Феликс отправляется на кухню готовить кофе, и, как только за ним захлопывается дверь, Вин ловит мой взгляд.
– Спасибо, – говорит она.
– Да, он не первый супруг, который не в силах выдержать такие подробности.
– Иногда мне кажется, что он переносит все тяжелее, чем я. Ведь я вскоре покину этот мир. А он останется здесь, снова и снова переживая последние недели.
– Я постараюсь не оставлять Феликса одного. Ведь я здесь и ради него тоже. – Я слышу, как Феликс чем-то гремит на кухне. – Плюс, когда все будет кончено, он просто-напросто свернется в позе эмбриона. Ты уже думала о том, как поступить со своим телом?
– Ты имеешь в виду погребение или кремацию?
– Это только два варианта.
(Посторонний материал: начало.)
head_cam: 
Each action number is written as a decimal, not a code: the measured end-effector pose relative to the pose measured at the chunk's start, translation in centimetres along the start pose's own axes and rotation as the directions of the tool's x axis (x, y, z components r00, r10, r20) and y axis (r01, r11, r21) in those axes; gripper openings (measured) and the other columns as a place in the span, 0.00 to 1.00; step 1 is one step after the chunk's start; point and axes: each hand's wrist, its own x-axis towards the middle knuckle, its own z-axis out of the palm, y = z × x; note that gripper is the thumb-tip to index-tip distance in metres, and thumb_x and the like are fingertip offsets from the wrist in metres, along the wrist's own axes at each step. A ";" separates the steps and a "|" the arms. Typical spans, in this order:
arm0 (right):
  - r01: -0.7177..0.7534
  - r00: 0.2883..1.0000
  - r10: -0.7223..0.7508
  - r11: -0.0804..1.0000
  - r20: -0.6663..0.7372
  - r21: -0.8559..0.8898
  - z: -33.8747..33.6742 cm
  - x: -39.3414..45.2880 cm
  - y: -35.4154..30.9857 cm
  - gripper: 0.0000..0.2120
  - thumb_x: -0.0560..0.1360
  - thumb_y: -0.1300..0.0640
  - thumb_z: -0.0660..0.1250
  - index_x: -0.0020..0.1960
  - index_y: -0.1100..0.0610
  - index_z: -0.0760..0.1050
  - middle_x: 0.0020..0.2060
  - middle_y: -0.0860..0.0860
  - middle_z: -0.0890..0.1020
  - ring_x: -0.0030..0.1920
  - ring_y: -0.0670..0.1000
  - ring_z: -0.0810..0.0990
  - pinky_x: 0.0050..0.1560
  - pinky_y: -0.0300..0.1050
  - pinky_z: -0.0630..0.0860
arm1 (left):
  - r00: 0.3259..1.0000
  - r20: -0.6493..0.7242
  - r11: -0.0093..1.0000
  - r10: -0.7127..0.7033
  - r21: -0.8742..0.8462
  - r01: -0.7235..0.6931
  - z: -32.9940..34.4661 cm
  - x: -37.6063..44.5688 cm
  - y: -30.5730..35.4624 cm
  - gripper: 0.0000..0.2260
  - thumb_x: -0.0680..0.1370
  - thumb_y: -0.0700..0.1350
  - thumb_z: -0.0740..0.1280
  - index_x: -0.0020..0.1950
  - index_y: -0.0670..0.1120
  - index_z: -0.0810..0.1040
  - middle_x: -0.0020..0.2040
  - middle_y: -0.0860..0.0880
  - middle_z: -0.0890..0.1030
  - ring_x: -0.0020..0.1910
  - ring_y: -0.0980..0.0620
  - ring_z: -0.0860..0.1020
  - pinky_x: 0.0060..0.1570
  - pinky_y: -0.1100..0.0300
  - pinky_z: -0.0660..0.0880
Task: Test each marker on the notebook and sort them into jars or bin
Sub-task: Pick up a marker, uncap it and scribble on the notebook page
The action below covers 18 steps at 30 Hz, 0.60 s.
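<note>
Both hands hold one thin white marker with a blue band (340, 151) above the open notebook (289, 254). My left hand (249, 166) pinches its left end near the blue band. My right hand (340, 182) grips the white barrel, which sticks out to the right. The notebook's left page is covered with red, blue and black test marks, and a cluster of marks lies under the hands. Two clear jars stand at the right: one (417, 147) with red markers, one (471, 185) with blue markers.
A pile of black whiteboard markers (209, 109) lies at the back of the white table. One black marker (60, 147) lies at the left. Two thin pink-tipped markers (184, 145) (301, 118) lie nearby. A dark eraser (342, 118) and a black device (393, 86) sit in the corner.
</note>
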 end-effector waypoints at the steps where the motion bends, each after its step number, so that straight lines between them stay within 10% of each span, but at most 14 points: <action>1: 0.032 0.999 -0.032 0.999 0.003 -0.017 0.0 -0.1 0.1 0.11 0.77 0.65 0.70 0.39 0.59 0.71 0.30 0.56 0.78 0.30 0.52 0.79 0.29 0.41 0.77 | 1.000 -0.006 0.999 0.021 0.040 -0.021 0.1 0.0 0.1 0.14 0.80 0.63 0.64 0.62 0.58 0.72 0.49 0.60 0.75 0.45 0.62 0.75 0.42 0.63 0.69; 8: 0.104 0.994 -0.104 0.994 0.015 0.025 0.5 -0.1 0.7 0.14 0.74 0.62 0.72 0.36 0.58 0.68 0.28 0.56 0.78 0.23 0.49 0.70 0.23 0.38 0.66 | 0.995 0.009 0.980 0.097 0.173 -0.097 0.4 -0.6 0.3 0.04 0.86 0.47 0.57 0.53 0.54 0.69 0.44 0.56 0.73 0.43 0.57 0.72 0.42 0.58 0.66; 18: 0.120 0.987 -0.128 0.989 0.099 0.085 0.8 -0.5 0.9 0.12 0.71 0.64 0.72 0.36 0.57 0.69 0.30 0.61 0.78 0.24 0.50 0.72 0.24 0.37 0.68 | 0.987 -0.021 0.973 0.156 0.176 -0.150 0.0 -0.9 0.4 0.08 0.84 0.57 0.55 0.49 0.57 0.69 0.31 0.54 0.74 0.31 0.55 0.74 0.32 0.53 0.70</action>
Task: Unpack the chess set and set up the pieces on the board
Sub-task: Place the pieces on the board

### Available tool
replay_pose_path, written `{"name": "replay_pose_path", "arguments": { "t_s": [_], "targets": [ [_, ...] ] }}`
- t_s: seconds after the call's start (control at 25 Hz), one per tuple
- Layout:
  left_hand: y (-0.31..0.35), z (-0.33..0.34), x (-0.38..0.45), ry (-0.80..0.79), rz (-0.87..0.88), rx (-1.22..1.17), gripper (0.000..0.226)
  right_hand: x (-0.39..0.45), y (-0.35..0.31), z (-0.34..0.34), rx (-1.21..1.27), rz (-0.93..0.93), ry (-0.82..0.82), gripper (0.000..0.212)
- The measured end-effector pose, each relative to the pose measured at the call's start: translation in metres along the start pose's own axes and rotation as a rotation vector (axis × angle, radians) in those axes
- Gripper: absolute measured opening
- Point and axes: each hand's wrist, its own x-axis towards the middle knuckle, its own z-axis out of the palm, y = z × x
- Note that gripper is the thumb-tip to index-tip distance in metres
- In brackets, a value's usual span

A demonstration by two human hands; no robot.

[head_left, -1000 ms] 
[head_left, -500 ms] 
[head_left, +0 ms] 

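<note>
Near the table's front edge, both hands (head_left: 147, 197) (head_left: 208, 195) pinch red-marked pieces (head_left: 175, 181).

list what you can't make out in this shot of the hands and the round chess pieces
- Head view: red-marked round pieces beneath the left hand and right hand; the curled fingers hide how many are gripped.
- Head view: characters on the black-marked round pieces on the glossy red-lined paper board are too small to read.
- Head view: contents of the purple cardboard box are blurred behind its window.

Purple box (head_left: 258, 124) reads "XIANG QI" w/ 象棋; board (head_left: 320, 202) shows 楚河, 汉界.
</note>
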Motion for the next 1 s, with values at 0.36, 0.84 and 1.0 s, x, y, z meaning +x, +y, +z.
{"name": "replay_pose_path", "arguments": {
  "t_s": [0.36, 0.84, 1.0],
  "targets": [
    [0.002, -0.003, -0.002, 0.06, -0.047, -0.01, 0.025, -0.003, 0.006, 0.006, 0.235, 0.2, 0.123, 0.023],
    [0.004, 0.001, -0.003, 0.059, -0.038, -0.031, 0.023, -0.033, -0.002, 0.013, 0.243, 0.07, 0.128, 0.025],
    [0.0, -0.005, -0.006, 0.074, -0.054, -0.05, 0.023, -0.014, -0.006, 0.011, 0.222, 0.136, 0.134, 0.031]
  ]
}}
Но есть еще и «зеленые похороны». И аквамация, когда тело помещают в емкость с щелочным раствором, в котором мышцы, жир и ткани растворяются, после чего кости перемалывают и отдают семье.
– Похоже на смерть Джокера в «Бэтмене», – шепчет Вин.
– Правда, в Массачусетсе это еще считается незаконным, но в штате Мэн – пожалуйста.
– Ну и ладно. Я не собираюсь умереть ради того, чтобы это попробовать.
– Вижу, к чему ты клонишь. А как насчет похорон в лесу?
– Типа меня похоронят, а надо мной вырастут деревья?
– Нет, скорее твой прах после кремации используют для мульчирования деревьев. Но новое слово в похоронном деле – это компостирование останков. Рекламируется в городах с плотной застройкой, где нет места для кладбищ.
– А если я захочу пожертвовать свое тело науке? – спрашивает Вин.
Из разговоров с умирающими я вынесла одну интересную вещь: все они в высшей степени практичны. Они знают, что у них есть список, где возле каждого пункта нужно поставить галочку, причем очень многие готовы и способны объективно обсудить его: странное состояние раздвоения личности, когда они знают, что им предстоит уйти, но при этом хотят убедиться, что есть учреждение, призванное решить, как это все будет происходить. А еще я заметила, что умирающие никогда не ведут подобные разговоры в присутствии тех, кого любят, словно последний акт милосердия перед лицом смерти – это избавить своего супруга от детализации данного процесса.